The fix? Almost always the flapper. That is the rubber disk at the bottom of the tank that lifts when you flush and drops back down to seal the opening. When it gets old, warped, or covered in mineral buildup, it does not seal properly. Water leaks past it into the bowl, the tank level drops, and the fill valve runs to compensate — forever.
How to Fix It in 10 Minutes
- Turn off the water supply valve behind the toilet (turn clockwise).
- Flush to drain the tank.
- Unhook the flapper chain from the flush lever.
- Pull the flapper off its mounting pegs. No tools needed.
- Take the old flapper to the hardware store to buy an exact match. There are like six different sizes.
- Snap the new one on, reconnect the chain with about half an inch of slack, turn water back on.
The entire repair costs about five dollars and takes less time than a plumber’s phone call.
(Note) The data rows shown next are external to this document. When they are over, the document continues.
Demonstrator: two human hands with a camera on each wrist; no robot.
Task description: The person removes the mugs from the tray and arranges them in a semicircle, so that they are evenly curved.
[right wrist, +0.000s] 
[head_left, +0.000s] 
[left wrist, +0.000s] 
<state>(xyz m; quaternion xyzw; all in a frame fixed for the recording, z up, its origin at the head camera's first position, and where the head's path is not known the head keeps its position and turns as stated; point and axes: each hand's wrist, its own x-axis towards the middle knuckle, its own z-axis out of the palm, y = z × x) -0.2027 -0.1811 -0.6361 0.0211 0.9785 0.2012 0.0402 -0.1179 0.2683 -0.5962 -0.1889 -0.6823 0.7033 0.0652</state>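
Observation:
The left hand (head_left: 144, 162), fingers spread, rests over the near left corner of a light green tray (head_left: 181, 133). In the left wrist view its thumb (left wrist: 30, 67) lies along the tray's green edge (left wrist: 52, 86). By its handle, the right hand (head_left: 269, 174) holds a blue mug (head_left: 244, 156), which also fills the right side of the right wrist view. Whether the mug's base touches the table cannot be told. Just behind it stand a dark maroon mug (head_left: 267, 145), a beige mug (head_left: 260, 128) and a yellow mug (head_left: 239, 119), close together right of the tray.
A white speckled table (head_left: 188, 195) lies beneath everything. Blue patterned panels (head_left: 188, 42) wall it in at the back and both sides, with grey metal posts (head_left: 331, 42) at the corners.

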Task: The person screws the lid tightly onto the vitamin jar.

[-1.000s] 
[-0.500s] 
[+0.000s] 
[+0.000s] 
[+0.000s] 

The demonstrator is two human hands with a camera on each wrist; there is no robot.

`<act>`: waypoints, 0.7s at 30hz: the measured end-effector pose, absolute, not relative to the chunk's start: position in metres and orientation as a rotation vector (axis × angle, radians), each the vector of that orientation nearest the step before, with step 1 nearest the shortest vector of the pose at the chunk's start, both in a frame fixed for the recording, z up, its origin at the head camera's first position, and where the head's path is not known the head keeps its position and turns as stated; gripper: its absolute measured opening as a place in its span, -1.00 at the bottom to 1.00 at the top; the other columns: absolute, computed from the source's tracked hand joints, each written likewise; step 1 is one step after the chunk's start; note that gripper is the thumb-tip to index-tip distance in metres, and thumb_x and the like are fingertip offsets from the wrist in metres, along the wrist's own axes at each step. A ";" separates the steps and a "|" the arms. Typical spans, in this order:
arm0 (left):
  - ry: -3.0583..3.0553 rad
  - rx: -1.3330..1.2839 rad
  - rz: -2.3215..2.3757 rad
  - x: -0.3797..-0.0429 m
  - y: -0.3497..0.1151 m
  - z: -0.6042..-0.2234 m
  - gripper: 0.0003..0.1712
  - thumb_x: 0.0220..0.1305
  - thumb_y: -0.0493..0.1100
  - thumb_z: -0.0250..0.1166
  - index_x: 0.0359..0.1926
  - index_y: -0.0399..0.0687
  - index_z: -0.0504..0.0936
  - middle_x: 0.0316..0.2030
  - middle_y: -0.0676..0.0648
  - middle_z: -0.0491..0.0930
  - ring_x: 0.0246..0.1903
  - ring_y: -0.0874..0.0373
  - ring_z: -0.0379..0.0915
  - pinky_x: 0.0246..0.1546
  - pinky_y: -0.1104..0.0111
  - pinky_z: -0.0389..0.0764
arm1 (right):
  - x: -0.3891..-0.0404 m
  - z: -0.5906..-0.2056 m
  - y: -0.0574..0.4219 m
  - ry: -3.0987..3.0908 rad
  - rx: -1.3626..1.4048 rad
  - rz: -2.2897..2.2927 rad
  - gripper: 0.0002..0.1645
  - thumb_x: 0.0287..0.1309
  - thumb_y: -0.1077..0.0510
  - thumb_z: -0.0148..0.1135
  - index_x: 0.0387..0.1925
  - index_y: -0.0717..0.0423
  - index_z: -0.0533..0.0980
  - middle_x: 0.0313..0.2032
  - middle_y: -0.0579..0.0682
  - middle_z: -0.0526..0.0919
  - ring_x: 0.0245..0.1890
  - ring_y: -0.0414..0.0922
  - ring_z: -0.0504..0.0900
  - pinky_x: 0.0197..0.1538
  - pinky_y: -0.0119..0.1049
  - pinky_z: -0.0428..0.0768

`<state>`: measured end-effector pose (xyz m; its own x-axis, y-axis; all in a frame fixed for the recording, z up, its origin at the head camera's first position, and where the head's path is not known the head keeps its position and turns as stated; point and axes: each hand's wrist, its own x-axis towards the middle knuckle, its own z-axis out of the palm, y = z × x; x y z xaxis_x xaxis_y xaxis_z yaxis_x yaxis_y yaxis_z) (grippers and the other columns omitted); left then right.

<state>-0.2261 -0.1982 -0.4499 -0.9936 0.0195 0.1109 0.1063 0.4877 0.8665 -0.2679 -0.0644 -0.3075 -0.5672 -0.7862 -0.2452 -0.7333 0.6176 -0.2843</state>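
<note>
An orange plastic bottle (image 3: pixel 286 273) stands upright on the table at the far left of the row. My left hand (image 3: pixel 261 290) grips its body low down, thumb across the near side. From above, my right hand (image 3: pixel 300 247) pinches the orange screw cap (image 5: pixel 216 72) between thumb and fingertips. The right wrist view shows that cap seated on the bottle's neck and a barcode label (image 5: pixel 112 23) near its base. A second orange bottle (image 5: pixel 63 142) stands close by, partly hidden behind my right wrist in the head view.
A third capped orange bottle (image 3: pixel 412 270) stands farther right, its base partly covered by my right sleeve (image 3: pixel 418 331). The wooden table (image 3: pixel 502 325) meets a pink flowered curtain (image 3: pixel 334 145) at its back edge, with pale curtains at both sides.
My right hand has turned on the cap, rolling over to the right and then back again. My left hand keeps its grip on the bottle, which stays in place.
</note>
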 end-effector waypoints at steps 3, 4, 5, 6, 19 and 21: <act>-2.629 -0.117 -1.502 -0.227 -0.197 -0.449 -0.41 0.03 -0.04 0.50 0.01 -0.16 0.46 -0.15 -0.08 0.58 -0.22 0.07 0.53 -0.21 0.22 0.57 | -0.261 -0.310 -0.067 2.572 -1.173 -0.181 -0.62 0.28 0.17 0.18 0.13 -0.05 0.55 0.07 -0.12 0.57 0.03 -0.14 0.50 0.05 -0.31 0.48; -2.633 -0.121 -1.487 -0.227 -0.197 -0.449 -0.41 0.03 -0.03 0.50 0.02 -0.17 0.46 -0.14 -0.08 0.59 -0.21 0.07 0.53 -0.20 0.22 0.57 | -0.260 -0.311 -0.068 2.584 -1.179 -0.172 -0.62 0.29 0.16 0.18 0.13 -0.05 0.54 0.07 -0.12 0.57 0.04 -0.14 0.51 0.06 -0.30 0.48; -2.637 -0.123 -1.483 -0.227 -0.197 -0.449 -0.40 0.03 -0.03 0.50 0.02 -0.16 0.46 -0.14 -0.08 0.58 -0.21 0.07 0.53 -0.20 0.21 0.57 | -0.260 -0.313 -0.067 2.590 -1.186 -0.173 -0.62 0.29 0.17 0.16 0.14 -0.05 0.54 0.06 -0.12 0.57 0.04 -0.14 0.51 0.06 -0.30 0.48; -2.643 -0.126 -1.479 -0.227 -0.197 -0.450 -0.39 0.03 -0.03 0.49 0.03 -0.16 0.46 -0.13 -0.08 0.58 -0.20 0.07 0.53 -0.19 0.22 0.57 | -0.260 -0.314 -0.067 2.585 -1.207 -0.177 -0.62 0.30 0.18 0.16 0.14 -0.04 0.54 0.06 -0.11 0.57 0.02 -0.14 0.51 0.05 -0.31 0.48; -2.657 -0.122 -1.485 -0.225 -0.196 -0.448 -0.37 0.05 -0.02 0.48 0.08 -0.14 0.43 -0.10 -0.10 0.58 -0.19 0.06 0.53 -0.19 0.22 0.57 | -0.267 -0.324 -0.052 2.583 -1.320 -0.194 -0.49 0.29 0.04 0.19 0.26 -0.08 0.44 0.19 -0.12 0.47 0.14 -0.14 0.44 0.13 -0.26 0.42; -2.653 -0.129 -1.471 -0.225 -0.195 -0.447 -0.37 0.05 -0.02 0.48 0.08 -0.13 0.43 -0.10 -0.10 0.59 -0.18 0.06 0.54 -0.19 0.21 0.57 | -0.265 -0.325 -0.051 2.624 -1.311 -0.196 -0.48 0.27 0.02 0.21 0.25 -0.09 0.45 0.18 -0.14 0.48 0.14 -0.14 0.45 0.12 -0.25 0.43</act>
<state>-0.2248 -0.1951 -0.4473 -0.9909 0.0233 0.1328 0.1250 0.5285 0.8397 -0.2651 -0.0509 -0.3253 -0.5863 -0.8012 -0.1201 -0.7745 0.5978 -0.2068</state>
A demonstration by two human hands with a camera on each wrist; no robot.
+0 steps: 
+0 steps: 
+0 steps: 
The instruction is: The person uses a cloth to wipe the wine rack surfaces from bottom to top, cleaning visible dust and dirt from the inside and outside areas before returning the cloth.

I have done this on three toilets now and it has never been anything else.
If It Is Not the Flapper
Check the fill valve. If water is running into the overflow tube (the open vertical pipe in the middle of the tank) even when the tank is full, adjust the float. On older toilets, bend the metal rod downward. On newer ones, there is a screw or clip you turn to lower the float level. The water should stop about an inch below the top of the overflow tube.

Five dollars. Ten minutes. A toilet that shuts up. The jiggle era is over.
📋 Quick Summary: Running toilet = bad flapper 90% of the time. $5 replacement, 10 minutes, no tools. If not, adjust the fill valve float so water stops below overflow tube. Turn off water supply before opening tank.